Severe thunderstorms tore through the region again on Friday evening, punctuating some of the wildest few days in the region’s weather history with several reports of downed trees and rainfall of up to six inches reported in Chester County.
“It’s just amazing to have this many big weather events in one week’s time,” said Dave Houk, a meteorologist with AccuWeather Inc.
The storms again targeted Chester County, with West Chester reporting six inches of rain, and then pursued a path of mayhem eastward through parts of Delaware County, northern Delaware, and South Jersey, with numerous reports of downed trees and flooded roads.
Evacuation orders were reported in Aston Township, Delaware County, where 3.51 inches of rain — that’s a normal month’s worth — fell in just 50 minutes.
Chester Creek had risen to 13 feet as of 8 p.m., five feet over flood stage.

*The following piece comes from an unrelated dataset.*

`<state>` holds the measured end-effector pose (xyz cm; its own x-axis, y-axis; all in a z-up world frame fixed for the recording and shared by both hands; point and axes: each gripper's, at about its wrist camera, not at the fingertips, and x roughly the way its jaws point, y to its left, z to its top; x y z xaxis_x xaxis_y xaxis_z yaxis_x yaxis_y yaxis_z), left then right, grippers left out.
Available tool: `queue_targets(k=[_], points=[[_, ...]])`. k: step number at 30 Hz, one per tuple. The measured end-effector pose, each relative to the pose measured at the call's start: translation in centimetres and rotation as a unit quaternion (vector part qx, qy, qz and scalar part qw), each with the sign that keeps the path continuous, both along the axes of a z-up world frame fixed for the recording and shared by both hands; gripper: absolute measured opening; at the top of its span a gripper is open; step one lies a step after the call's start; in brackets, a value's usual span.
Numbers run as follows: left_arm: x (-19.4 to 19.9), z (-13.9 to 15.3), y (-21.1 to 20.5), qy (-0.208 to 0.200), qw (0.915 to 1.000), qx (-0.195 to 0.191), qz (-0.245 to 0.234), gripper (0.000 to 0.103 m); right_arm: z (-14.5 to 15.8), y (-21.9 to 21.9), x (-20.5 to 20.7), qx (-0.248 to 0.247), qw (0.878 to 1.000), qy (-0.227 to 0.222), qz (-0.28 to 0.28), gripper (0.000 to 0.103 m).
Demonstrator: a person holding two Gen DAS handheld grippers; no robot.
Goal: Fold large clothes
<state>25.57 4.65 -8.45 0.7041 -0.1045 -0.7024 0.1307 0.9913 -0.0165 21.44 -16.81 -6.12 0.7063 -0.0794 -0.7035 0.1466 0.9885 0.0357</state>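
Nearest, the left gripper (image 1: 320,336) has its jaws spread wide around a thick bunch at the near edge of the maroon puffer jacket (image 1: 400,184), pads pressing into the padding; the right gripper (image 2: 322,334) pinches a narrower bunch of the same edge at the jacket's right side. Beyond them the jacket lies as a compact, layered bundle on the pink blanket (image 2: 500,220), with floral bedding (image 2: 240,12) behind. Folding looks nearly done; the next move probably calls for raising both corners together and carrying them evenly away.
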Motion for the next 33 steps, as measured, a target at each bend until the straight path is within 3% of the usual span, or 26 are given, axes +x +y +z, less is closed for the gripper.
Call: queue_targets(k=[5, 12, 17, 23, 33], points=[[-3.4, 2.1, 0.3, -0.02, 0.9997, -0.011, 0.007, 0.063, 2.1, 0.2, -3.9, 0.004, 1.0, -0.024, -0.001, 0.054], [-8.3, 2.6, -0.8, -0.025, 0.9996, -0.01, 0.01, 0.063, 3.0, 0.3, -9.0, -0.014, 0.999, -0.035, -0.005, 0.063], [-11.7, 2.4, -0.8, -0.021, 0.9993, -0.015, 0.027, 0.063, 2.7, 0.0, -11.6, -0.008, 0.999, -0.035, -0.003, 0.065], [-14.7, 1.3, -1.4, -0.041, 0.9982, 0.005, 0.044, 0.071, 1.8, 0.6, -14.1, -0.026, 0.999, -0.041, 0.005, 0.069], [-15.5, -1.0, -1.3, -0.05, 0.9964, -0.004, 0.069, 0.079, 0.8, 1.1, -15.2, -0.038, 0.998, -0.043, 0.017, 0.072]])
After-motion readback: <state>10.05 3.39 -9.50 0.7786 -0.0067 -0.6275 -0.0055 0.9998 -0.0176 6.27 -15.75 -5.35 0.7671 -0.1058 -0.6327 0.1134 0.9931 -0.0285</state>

Elsewhere, an 89 mph gust was measured in Cumberland County, N.J.; flooding closed the New Jersey Turnpike in both directions between the Delaware Memorial Bridge and Route 322; and I-95 southbound in New Castle County, Del., was closed due to flooding.
Trees came down in Chester County, and in northern Delaware ripped down some wires near the Edgemoor Gardens complex, possibly trapping some people inside.
Tropical Storm Isaias left up to eight-plus inches in the region, and spawned a number of tornadoes, including one that struck Northeast Philadelphia. Some of the areas hardest hit by Isaias got it yet again Friday.
The region has been caught in persistent moisture plumes, lying between a system to the west and high pressure over the Atlantic Ocean that is importing humid air from the subtropics as part of its clockwise circulation, said Houk.
“It’s just a big channel of deep moisture form the Carolinas northward,” he said. Unfortunately, in summer, the upper-air steering currents can get very stuck in their ways.
“It seems like each day, we’ve seen disturbances coming from the southwest,” he said. “They’ve grown into pretty big complexes of storms.”
The rain Friday likely got at least an additional measure of juice from Isaias, which not only left the ground saturated, but left the August foliage quite wet — and another source of moisture, he said.